▶ **TO DO**
Restate every line below word for word, but drop each picture.

*** Begin section ***

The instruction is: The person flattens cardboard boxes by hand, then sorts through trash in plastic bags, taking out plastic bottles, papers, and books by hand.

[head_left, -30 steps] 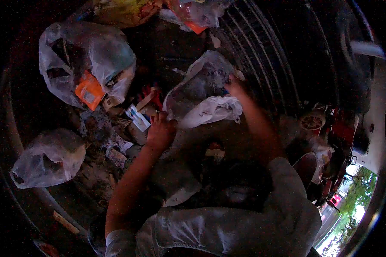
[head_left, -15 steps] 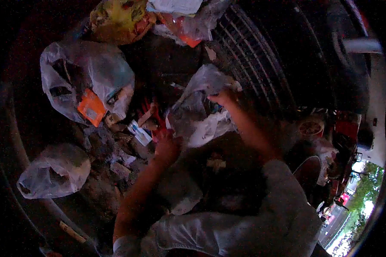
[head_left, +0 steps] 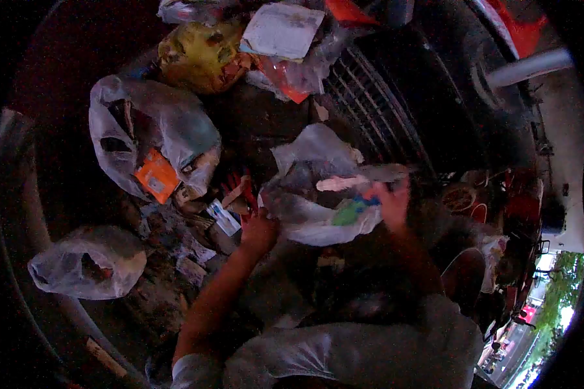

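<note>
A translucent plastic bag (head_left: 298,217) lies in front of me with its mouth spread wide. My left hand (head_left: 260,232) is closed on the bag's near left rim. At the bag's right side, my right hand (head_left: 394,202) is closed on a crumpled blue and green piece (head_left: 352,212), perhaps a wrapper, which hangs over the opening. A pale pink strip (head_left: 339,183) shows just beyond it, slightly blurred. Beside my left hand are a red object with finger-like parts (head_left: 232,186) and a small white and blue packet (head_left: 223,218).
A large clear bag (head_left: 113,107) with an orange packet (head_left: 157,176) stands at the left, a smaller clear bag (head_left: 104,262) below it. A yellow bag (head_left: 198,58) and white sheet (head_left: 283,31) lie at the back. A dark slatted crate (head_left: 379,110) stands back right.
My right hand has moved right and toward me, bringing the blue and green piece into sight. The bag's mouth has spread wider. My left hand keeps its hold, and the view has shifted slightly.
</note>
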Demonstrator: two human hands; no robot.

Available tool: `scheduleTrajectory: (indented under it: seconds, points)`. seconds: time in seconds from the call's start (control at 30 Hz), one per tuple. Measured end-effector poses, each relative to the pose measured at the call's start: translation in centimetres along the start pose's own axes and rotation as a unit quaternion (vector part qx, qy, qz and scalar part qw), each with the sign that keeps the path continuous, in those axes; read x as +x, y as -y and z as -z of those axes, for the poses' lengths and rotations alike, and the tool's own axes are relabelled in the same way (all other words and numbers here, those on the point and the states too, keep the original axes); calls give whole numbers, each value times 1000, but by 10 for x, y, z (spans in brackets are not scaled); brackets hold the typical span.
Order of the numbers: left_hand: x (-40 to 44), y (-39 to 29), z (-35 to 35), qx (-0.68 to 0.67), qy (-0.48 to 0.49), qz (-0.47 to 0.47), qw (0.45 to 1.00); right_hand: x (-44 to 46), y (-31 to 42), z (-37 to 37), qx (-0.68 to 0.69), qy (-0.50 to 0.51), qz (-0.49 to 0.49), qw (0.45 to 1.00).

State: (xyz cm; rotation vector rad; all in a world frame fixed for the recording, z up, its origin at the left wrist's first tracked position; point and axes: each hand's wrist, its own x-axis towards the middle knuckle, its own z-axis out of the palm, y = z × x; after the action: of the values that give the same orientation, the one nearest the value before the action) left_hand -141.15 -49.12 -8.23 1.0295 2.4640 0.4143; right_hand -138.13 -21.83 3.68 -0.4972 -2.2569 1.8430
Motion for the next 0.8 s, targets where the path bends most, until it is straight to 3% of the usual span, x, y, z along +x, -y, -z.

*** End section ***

▶ **COMPLETED EXERCISE**
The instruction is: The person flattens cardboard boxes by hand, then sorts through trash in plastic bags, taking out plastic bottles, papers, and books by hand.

[head_left, -30 steps] 
[head_left, -15 steps] 
[head_left, +0 steps] 

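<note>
A translucent plastic bag (head_left: 298,217) lies in front of me with its mouth spread wide. My left hand (head_left: 260,232) is closed on the bag's near left rim. At the bag's right side, my right hand (head_left: 394,202) is closed on a crumpled blue and green piece (head_left: 352,212), perhaps a wrapper, which hangs over the opening. A pale pink strip (head_left: 339,183) shows just beyond it, slightly blurred. Beside my left hand are a red object with finger-like parts (head_left: 232,186) and a small white and blue packet (head_left: 223,218).
A large clear bag (head_left: 113,107) with an orange packet (head_left: 157,176) stands at the left, a smaller clear bag (head_left: 104,262) below it. A yellow bag (head_left: 198,58) and white sheet (head_left: 283,31) lie at the back. A dark slatted crate (head_left: 379,110) stands back right.
My right hand has moved right and toward me, bringing the blue and green piece into sight. The bag's mouth has spread wider. My left hand keeps its hold, and the view has shifted slightly.
</note>
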Demonstrator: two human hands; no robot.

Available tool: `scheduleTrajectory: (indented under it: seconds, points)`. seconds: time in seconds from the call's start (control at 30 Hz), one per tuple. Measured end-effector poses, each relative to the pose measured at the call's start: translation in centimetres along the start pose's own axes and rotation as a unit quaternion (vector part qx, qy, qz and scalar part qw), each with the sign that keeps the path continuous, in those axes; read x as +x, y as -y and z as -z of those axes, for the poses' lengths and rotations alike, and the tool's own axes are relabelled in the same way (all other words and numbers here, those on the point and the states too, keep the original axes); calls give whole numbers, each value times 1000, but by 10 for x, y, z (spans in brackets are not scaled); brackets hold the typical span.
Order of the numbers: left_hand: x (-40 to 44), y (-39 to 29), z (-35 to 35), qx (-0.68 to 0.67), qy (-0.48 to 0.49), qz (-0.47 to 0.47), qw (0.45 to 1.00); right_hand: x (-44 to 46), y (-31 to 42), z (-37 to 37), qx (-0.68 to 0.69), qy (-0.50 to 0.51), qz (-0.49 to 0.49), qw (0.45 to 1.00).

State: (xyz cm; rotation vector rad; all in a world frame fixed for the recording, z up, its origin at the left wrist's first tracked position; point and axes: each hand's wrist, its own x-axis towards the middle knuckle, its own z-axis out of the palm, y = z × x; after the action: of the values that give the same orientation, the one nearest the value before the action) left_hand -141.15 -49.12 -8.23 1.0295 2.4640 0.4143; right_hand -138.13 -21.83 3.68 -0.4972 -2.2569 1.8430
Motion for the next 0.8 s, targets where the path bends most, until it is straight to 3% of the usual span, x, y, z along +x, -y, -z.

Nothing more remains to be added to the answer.